Seit 21 Jahren steht der Bundes­verband Prostata­krebs Selbst­hilfe mit rund 200 regional organisierten Selbsthilfe­gruppen sowie Regional- und Landes­verbänden an Prostata­krebs erkrankten Männern und deren Angehörigen mit Rat und Tat zur Seite.

Prostata­krebs ist die häufigste Krebs­erkrankung bei Männern. Rund 60.000 Männer erhalten jährlich die Diagnose „Prostata­krebs“, 14.000 sterben daran!
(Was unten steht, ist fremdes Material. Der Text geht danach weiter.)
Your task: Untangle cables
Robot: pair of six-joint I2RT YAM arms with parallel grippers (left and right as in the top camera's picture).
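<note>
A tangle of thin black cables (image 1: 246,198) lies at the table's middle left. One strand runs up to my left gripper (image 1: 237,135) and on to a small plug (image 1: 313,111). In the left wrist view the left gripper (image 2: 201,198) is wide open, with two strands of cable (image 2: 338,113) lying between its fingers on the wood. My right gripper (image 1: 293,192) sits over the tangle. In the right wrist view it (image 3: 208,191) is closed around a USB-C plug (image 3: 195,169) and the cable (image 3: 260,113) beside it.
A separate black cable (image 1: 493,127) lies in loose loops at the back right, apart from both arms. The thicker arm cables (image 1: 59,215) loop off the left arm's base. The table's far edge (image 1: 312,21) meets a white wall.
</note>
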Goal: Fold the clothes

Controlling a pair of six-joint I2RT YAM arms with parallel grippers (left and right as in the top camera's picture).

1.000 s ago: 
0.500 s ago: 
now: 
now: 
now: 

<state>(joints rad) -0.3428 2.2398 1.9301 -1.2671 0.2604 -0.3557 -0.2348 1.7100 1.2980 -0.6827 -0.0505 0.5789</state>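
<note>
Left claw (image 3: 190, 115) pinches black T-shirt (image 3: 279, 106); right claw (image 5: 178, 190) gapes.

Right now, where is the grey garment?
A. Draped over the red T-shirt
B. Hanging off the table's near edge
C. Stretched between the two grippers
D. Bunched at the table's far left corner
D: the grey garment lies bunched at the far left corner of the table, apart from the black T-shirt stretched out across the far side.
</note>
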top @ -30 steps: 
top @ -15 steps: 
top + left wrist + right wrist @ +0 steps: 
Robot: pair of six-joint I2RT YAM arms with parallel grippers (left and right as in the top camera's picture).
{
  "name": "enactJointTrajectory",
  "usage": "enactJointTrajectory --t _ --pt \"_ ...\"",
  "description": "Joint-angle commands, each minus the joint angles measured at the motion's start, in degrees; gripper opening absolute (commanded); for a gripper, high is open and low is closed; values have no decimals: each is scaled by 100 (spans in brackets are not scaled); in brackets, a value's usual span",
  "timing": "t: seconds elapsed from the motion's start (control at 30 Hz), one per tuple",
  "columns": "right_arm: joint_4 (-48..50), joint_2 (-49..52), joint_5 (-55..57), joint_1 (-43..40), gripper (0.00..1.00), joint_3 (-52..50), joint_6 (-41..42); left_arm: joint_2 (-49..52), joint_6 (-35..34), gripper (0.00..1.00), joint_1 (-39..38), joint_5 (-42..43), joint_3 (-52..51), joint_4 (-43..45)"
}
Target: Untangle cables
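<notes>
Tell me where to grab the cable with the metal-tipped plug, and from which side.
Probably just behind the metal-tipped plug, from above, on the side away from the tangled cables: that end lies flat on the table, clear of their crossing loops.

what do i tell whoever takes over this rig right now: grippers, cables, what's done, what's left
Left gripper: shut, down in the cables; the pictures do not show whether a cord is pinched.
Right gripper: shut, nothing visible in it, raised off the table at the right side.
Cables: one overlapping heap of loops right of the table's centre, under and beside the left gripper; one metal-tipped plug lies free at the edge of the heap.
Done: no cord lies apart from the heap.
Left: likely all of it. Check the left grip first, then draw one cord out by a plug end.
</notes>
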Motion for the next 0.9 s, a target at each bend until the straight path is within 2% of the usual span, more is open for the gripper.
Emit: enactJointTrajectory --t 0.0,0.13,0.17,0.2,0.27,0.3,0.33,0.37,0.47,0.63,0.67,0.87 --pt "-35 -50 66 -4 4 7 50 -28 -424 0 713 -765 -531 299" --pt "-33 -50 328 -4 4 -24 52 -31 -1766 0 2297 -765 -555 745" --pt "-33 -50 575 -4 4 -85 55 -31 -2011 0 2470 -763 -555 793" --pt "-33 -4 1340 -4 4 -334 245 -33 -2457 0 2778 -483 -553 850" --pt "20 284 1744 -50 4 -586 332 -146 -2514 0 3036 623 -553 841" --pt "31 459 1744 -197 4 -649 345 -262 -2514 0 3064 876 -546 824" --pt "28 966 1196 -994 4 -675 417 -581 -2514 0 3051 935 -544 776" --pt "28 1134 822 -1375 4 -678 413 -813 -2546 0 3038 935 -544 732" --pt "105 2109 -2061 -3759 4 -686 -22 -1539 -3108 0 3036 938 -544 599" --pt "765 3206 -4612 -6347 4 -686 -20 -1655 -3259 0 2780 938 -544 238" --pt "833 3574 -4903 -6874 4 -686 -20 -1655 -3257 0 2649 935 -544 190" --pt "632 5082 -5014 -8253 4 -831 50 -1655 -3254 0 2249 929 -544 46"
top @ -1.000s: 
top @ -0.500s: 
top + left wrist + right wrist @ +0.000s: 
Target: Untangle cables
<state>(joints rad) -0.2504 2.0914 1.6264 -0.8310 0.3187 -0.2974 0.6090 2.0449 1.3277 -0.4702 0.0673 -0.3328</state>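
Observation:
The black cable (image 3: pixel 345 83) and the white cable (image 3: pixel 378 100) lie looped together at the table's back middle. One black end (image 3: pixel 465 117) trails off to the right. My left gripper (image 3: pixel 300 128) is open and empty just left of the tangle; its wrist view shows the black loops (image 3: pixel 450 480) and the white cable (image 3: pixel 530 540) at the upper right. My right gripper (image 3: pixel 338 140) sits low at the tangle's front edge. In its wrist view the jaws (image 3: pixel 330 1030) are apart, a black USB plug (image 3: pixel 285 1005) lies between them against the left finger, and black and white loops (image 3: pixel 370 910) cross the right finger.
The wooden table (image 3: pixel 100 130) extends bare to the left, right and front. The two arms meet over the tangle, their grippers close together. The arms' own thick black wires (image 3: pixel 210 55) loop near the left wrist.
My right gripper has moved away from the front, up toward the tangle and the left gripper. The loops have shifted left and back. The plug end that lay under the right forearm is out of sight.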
Damit ist der Prostata­krebs Todes­ursache Nr. 2 (nach Lungenkrebs) bei an Krebs erkrankten Männern und das unabhängig von der Lebensweise, wie die Deutsche Krebs­gesellschaft jüngst feststellte – es kann also jeden Mann treffen. Einzige Präventions­maßnahme ist die Früh­erkennung und der rechtzeitige, gezielte Therapie­beginn.
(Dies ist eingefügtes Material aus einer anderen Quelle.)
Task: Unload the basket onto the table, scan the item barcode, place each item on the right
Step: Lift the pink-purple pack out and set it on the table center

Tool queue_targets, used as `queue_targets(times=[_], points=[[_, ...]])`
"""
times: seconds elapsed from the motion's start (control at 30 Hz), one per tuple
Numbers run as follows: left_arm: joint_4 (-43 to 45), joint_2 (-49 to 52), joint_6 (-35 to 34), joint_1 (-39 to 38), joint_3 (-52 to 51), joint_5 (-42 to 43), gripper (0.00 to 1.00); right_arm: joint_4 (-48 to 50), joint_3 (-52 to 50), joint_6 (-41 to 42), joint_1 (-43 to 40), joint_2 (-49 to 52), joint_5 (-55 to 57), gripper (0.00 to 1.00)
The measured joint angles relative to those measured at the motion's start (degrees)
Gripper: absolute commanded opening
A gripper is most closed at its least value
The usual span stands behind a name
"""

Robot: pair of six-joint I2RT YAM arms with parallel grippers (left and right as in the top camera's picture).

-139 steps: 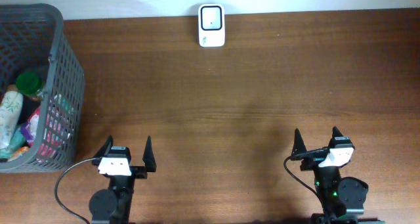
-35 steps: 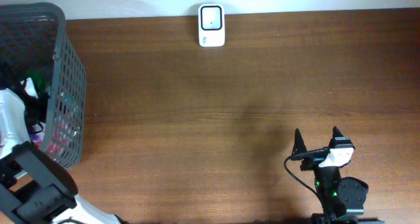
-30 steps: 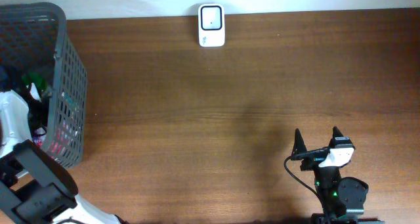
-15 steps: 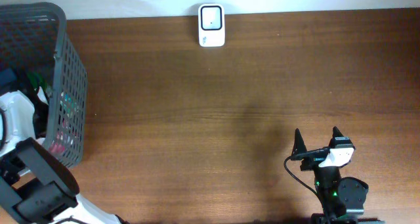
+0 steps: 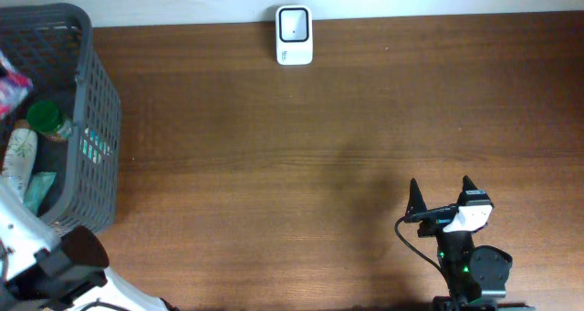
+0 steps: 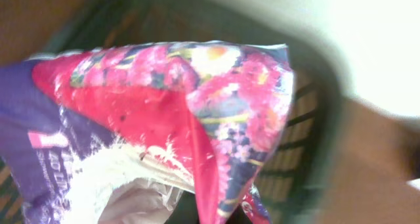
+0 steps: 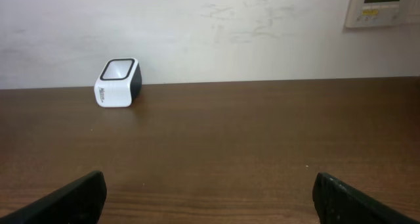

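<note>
A red and pink floral packet (image 6: 190, 112) with a purple side fills the left wrist view, hanging close to the camera above the grey basket. It hides my left gripper's fingers, which are shut on it. From overhead only a corner of the packet (image 5: 9, 77) shows at the far left edge, over the basket (image 5: 96, 119). The white barcode scanner (image 5: 294, 36) stands at the table's back edge, also seen in the right wrist view (image 7: 119, 83). My right gripper (image 5: 442, 194) rests at the front right, open with nothing between its fingers (image 7: 209, 196).
Inside the basket lie a green-capped bottle (image 5: 44, 118), a pale tube (image 5: 18, 154) and a teal packet (image 5: 36, 189). My left arm's white and black body (image 5: 55, 265) fills the front left corner. A white wall runs behind the table.
My left gripper has shut on the floral packet inside the basket and pulled it up and to the left. The basket's other contents now show. The right arm has not moved.
</note>
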Motion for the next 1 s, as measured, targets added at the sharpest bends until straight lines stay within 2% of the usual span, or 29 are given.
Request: queue_targets(times=[0.07,0.23,0.33,0.4,0.5,0.6,0.77,1.0], points=[[0.5,-0.7,-5.0,0.0,4.6,7.5,0.00,0.0,0.0,0.0,0.0,0.0,0.0,0.99],[3.1,-3.4,-16.0,-2.4,7.0,23.4,0.00,0.0,0.0,0.0,0.0,0.0,0.0,0.99],[3.1,-3.7,-17.6,-8.2,7.1,28.9,0.00,0.0,0.0,0.0,0.0,0.0,0.0,0.99],[3.1,-3.7,-15.7,-15.6,7.1,31.0,0.00,0.0,0.0,0.0,0.0,0.0,0.0,0.99],[0.8,-3.7,-12.9,-25.0,7.1,26.8,0.00,0.0,0.0,0.0,0.0,0.0,0.0,0.99],[-2.8,-2.8,-11.4,-36.7,7.1,16.5,0.00,0.0,0.0,0.0,0.0,0.0,0.0,0.99],[-6.2,2.8,-10.6,-48.0,7.2,6.1,0.00,0.0,0.0,0.0,0.0,0.0,0.0,0.99],[-7.0,22.7,-10.4,-59.5,7.1,1.8,0.00,0.0,0.0,0.0,0.0,0.0,0.0,0.99]])
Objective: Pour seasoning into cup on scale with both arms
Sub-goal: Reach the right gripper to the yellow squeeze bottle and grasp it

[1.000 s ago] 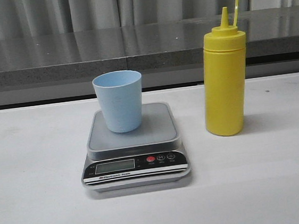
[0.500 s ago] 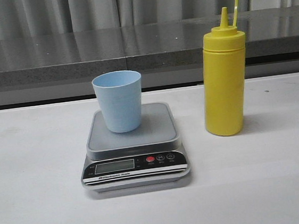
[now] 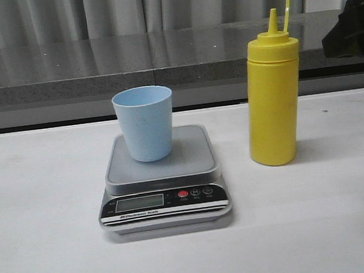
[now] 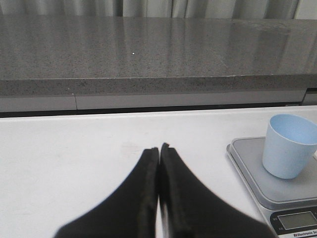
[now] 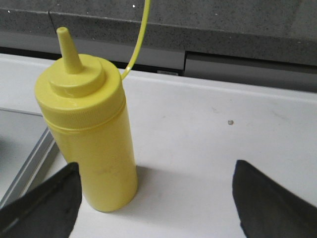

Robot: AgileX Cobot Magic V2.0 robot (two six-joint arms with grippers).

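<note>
The light blue cup [image 3: 145,123] stands upright on the grey platform of the scale [image 3: 163,184], and both show in the left wrist view as cup [image 4: 289,146] and scale [image 4: 247,153]. My left gripper [image 4: 159,148] is shut with nothing in it, low over the white table and well apart from the scale. The yellow seasoning bottle [image 3: 273,94] stands upright to the right of the scale, its tethered cap off the nozzle. My right gripper [image 5: 156,165] is wide open, and the bottle [image 5: 89,134] stands untouched close to one finger [image 5: 49,203]. The right arm [image 3: 354,26] hangs at the right edge.
A dark grey stone ledge [image 3: 160,54] runs along the back of the white table [image 3: 50,241], with curtains behind it. The scale's front panel has an LCD display [image 3: 139,203] and a red button [image 3: 183,194].
My right arm has come into the front view from the right edge and moved left towards the bottle. Cup, scale and bottle have not moved.
</note>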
Derzeit ist lediglich das Abtasten der Prostata zur Früh­erkennung eine Kassen­leistung. Die Aussage­kraft dieser Untersuchung ist nicht umfassend. Abhilfe würde hier die Bestimmung des prostata­spezifischen Antigens (kurz PSA) schaffen, das nur in der Prostata produziert wird und mit steigendem Wert Rückschlüsse auf bösartige Veränderungen zulässt. Allerdings ist dieser PSA-Test keine Kassen­leistung und muss als IGe-Leistung vom Betroffenen selbst bezahlt werden.
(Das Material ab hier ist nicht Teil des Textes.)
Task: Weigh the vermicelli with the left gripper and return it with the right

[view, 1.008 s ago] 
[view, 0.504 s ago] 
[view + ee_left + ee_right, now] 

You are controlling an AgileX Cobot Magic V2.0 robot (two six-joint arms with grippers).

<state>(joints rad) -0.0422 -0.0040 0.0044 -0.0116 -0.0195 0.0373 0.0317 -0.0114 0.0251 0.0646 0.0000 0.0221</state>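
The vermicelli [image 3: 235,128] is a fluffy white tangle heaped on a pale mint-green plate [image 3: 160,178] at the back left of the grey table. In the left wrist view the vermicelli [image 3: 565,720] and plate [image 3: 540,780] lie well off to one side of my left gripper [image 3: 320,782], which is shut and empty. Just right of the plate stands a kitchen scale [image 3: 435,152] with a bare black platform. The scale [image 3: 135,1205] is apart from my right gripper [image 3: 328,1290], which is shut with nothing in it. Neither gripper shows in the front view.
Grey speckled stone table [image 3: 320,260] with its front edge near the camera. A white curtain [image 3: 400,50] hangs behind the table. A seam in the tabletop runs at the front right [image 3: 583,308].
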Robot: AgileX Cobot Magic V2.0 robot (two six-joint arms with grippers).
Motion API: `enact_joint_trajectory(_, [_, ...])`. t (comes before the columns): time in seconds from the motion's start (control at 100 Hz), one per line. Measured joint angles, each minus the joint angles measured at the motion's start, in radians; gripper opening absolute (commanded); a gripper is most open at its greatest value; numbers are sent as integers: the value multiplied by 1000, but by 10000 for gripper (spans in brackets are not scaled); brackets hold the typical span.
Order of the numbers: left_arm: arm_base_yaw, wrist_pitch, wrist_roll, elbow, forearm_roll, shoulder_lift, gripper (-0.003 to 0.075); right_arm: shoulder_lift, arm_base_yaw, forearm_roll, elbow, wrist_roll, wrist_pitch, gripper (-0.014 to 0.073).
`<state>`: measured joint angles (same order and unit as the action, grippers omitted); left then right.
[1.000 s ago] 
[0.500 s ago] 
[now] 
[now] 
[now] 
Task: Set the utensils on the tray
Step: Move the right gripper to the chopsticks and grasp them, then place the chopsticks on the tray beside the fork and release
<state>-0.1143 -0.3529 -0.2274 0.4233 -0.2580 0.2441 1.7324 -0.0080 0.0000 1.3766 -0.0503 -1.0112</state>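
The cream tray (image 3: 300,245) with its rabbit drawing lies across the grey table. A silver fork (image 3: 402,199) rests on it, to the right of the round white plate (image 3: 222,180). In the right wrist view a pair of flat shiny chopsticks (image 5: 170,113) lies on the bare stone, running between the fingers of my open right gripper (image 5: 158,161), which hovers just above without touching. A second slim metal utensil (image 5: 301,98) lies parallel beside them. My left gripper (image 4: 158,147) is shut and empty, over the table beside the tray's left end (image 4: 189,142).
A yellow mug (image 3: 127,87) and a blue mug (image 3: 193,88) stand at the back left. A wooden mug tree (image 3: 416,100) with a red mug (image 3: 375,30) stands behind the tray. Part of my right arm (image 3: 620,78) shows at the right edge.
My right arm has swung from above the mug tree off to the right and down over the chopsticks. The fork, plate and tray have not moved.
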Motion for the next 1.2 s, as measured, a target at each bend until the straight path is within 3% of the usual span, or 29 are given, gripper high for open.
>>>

Seit elf Jahren kämpft der BPS nun in den entscheidenden Gremien um die Anerkennung des risiko­adaptierten PSA-Tests als kostenfreie Früherkennungs­maßnahme. Der Kampf ist noch nicht zu Ende, der BPS bleibt dran und wird mit der Energie der „Volljährigen“ und dem Wissen der Betroffenen unbeirrt weiterkämpfen. Schließlich sollen es die Söhne und Enkel einmal besser haben!